**WORK INSTRUCTIONS:**
Within the listing below, please copy exactly the lines between the line holding "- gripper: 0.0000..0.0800" and the line holding "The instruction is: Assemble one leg", inclusive.

**RECORDS FOR PROCESSING:**
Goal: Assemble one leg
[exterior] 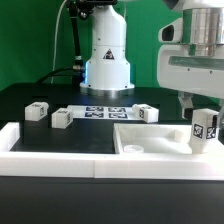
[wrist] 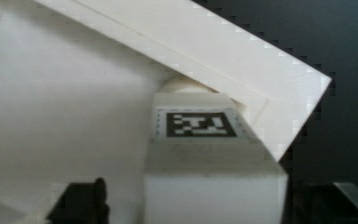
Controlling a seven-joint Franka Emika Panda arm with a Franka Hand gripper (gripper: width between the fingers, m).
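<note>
Well, the gripper (exterior: 203, 112) was right down over the leg (exterior: 205, 130), which stood upright on the panel's (exterior: 150, 137) corner, tag facing out. From the wrist view the fingers (wrist: 83, 203) sat wide on either side of the leg (wrist: 202, 160), not touching it, so nothing was clamped. I judged the leg planted but maybe not seated home; whether it was screwed tight, I couldn't tell. Three more legs (exterior: 60, 118) lay loose, well off from the gripper, by the marker board (exterior: 107, 111). Underneath was a black table (exterior: 90, 140) with a white rail (exterior: 60, 160) along the front, green backdrop (exterior: 30, 40) behind, arm base (exterior: 107, 60) at the back.
</note>
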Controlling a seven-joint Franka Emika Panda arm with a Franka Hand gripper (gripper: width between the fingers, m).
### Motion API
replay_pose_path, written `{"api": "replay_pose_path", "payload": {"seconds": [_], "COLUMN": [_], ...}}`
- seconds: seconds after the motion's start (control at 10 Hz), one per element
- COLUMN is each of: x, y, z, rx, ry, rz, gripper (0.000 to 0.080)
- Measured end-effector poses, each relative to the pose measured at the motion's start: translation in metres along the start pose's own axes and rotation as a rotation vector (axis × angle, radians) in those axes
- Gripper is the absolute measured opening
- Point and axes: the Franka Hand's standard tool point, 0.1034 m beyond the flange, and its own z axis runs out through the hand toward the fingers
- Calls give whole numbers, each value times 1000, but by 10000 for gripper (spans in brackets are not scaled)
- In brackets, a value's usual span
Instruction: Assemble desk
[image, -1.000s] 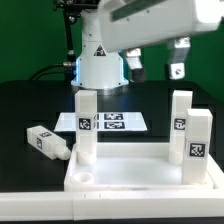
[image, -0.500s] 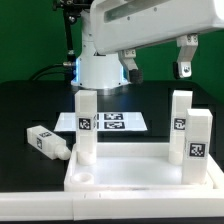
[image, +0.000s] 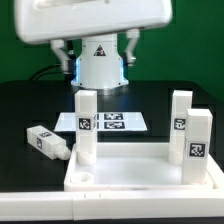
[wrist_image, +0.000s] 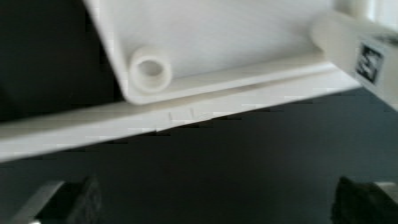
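Observation:
The white desk panel (image: 140, 172) lies at the front of the black table. Three tagged square legs stand upright in its corners: one at the exterior view's left (image: 86, 125) and two at its right (image: 180, 120) (image: 198, 140). A fourth leg (image: 47, 143) lies loose on the table left of the panel. My gripper (image: 96, 50) hangs open and empty high above the panel. In the wrist view the gripper (wrist_image: 217, 205) shows two dark fingertips (wrist_image: 63, 200) wide apart. The panel's rim (wrist_image: 178, 115), an empty round corner hole (wrist_image: 151, 72) and one tagged leg (wrist_image: 365, 50) lie below.
The marker board (image: 112, 122) lies flat behind the panel, in front of the robot base (image: 100, 65). Black table (image: 30, 105) surrounds the parts, and a green wall stands behind.
The arm and open gripper have swung from the exterior view's upper right toward its left and nearer the camera. The desk parts have not moved.

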Motion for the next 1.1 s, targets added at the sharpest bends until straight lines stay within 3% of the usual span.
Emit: {"api": "replay_pose_path", "payload": {"seconds": [0.5, 0.6, 0.8, 0.9, 1.1], "x": [-3, -22, -65, -77, -78], "y": [8, 21, 46, 56, 58], "z": [2, 6, 11, 16, 17], "rx": [-18, -10, 31, 14, 1], "ry": [-12, -41, -121, -133, -127], "rz": [-333, -418, -508, -597, -657], "gripper": [649, 649, 649, 649, 649]}}
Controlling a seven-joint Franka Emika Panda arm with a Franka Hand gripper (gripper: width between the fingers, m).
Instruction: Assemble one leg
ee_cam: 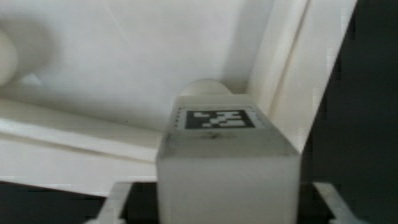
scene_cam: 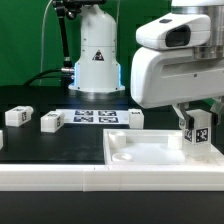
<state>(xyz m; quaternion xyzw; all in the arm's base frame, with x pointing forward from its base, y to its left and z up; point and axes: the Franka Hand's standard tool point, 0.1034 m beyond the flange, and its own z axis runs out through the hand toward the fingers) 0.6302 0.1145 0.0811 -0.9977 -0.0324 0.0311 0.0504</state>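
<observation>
My gripper (scene_cam: 196, 130) is shut on a leg (scene_cam: 199, 128), a small white block with a black-and-white tag, and holds it upright over the far corner of the large flat white tray-like piece (scene_cam: 150, 158) on the exterior view's right. In the wrist view the leg (ee_cam: 221, 150) fills the middle, tag facing the camera, between my fingers (ee_cam: 125, 203), with the gripper (ee_cam: 226, 208) around it. The tray's ridges and a round recess (ee_cam: 45, 110) lie behind it. Whether the leg touches the tray is hidden.
Three more loose legs lie on the black table: two at the exterior view's left (scene_cam: 15, 116) (scene_cam: 52, 121) and one near the middle (scene_cam: 132, 118). The marker board (scene_cam: 98, 117) lies flat between them. The robot base (scene_cam: 97, 60) stands behind.
</observation>
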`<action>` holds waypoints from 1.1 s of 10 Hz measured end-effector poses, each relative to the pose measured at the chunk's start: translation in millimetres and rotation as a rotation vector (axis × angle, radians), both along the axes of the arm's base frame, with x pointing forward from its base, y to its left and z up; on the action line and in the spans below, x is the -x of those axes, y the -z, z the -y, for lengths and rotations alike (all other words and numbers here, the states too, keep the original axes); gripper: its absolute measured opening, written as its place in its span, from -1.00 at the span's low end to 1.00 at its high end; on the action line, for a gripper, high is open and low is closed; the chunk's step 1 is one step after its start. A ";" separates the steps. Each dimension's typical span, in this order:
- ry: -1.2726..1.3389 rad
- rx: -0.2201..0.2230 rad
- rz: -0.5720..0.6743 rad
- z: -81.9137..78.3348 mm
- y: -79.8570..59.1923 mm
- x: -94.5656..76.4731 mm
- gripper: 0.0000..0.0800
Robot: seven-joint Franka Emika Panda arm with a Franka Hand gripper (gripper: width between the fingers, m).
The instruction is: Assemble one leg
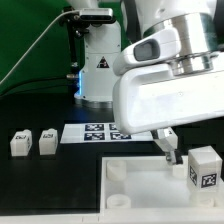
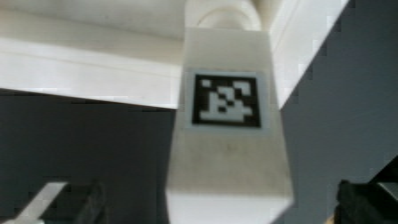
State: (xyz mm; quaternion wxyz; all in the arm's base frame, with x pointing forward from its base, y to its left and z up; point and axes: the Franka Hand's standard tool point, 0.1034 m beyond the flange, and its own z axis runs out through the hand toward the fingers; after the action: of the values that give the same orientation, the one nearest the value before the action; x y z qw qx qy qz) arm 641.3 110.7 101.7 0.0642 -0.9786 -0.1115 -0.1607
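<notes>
A white leg [image 1: 203,168] with a black-and-white tag stands at the far right part of the large white panel [image 1: 150,190]. My gripper [image 1: 186,152] reaches down at it, with one dark finger [image 1: 171,147] just to the exterior view's left of the leg. In the wrist view the same leg [image 2: 228,150] runs between my fingers towards the panel [image 2: 89,60], with a gap on each side, so my gripper [image 2: 217,206] is open around it. Two more legs [image 1: 19,143] [image 1: 47,141] lie on the black table at the exterior view's left.
The marker board [image 1: 95,131] lies on the table behind the panel. The arm's white base [image 1: 98,60] stands at the back. Round corner sockets [image 1: 120,171] show on the panel's left side. A cable hangs at the back left.
</notes>
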 end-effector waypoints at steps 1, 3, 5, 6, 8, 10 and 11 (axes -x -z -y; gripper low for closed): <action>-0.011 0.003 -0.084 0.9 -3.3 -5.1 0.62; 0.027 -0.008 -0.344 -6.2 4.1 11.8 0.62; 0.006 -0.007 -0.414 -16.2 9.1 19.3 0.62; 0.008 -0.008 -0.404 -15.3 8.8 17.3 0.62; 0.007 -0.006 -0.407 -11.0 11.8 17.9 0.62; 0.034 0.004 -0.425 12.4 21.7 13.6 0.62; 0.042 0.004 -0.434 15.9 22.0 10.1 0.62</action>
State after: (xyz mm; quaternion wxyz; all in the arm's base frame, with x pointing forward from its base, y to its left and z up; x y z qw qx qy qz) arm 631.2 94.9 79.7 0.0814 -0.9925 -0.0749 0.0528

**SOLUTION:**
- gripper: 0.0000..0.0800
Robot: seven-joint Franka Emika Panda arm with a Franka Hand gripper (gripper: width between the fingers, m).
The instruction is: Assemble one leg

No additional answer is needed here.